Civic development to regain momentum

Kolhapur: The elections to 29 municipal corporations had been stalled for more than three years, leaving these bodies under prolonged administrative rule. The declaration of results for municipal corporations on Friday has effectively signalled the end of this phase. Expectations are now high that stalled development works across these urban local bodies will finally gather pace.

With newly elected representatives now in place, citizens once again have direct access to their chosen representatives, who can raise grievances in the council and push for solutions. Naturally, the pathway for addressing public concerns has reopened.


Maharashtra’s municipal governance framework operates under three separate laws: distinct statutes for Mumbai and Nagpur, and the Maharashtra Municipal Corporations Act for the remaining corporations. These laws envisage the administration and elected councils as complementary institutions. While the administration is responsible for implementing council resolutions within the legal framework, the council is empowered to exercise oversight over the municipal commissioner and officials.
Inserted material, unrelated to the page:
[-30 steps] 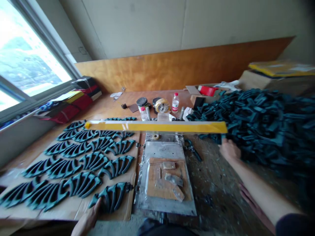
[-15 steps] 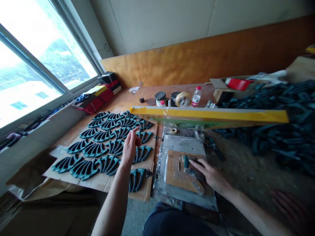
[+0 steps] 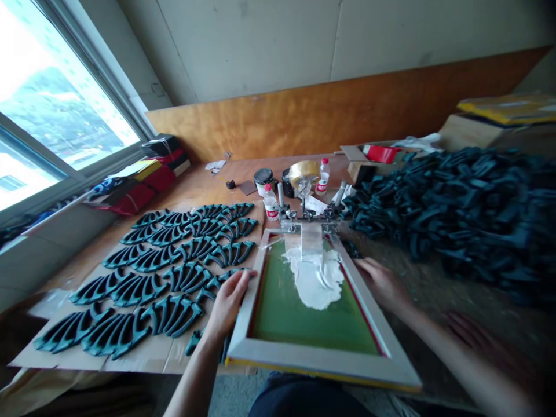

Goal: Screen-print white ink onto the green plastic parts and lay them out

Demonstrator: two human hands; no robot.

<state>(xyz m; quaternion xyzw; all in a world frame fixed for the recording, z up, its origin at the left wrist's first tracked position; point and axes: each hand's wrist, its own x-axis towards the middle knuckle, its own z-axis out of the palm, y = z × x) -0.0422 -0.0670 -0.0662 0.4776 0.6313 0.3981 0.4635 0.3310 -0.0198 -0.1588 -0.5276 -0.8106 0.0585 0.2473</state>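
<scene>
– How far along is it?
– Partway, I'd judge, and well short of finished. On the right stands a big loose heap of dark green pieces [image 3: 460, 214], so plenty seems left. On the left, a flat brown cardboard sheet [image 3: 174, 354] carries rows of curved, dark green pieces [image 3: 178, 315], neatly laid. Between them, right in front of me, is the pale grey rectangular frame [image 3: 321, 359] stretched with translucent green mesh [image 3: 282, 315]. Thick white paste [image 3: 315, 289] sits in one patch toward the far end; the near part is plain green, so I'd call this round incomplete.
– And your fingers?
– My left hand [image 3: 230, 298] has its fingers close together at the frame's left side; my right hand [image 3: 382, 281] has its fingertips at the right side. With the blur, I can't tell whether either grips or merely touches.
– What's different from half a second ago?
– The frame was raised then, edge-on to me. Now it's lowered, mesh in view, hiding the metal plate. My left hand has come from over the rows, my right from above that plate.
</scene>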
The law allows the commissioner to recommend action against councillors for illegal acts, even to the extent of termination of membership. At the same time, it empowers the council to move a no-confidence motion against a commissioner in cases of arbitrary functioning. When both systems function together, public issues can be addressed more effectively. In the absence of an elected council, however, the public voice effectively disappears from municipal governance, development projects slow down, and decisions on public priorities remain concentrated with administrators.
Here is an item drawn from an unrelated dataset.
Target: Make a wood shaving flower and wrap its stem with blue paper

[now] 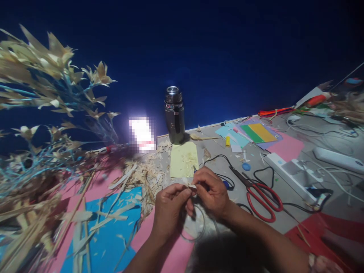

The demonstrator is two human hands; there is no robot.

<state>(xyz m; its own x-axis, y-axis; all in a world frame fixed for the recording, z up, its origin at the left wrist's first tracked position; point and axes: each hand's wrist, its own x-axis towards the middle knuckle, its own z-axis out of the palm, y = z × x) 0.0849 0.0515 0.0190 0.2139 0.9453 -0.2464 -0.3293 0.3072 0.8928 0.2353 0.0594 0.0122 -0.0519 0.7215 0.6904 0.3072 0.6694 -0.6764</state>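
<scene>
Two bare hands meet over the near part of the desk point(209, 146), their fingertips drawn together around a small pale piece point(192, 186). The left hand point(167, 208) pinches at it between thumb and fingers, while the right hand point(213, 193) is curled in close from the other side, its thumb against the piece. A small dark point point(195, 168) sticks out above the right fingers; whether that hand grips it, I cannot tell.

The piece sits just on the near side of a yellow sheet point(182, 161) scattered with crumbs, with a dark flask point(175, 125) at the sheet's far end. Below the fingers shows a thin pale loop point(204, 226); whether it is attached to the piece is unclear. Red-handled scissors point(249, 184) lie beside the right hand, untouched. Pale shavings point(149, 184) are heaped to the left.

The step in hand looks like close fingertip shaping or fitting of the piece. Any further adjustment would call for a light, steady pinch from the left and small, careful movements from the right, since something so thin could bend or slip.
</scene>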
For the past five years, administrators in 29 municipal corporations prepared annual budgets without any elected representation, resulting in financial plans that did not adequately reflect public needs. The recent elections mark the beginning of a new phase.


Telling Example

Kolhapur offers a telling example. Over the past five years, the city’s long-pending pilgrimage development project has remained virtually stalled, despite residents campaigning for it for two decades. During administrative rule, the state government approved the Ambabai Temple pilgrimage development project in 2023, initially allocating Rs 40 crore, followed by an additional Rs 120 crore. Of this, a first instalment of Rs 10 crore was transferred to the municipal corporation.


However, the sustained follow-up that elected representatives typically undertake to keep development projects moving was missing under administrative rule. Administrators, constrained by their limited political leverage with the state government, were unable to maintain momentum. As a result, projects progressed slowly despite available funds.


With elected councils now in place, there is renewed expectation that political representatives will be able to exert pressure on the state government and ensure faster implementation. In Kolhapur, this is expected to revive the pilgrimage development programme. Similar hopes extend to several other municipal corporations where basic infrastructure projects — including water supply and sewage systems — have been delayed for years without satisfactory resolution.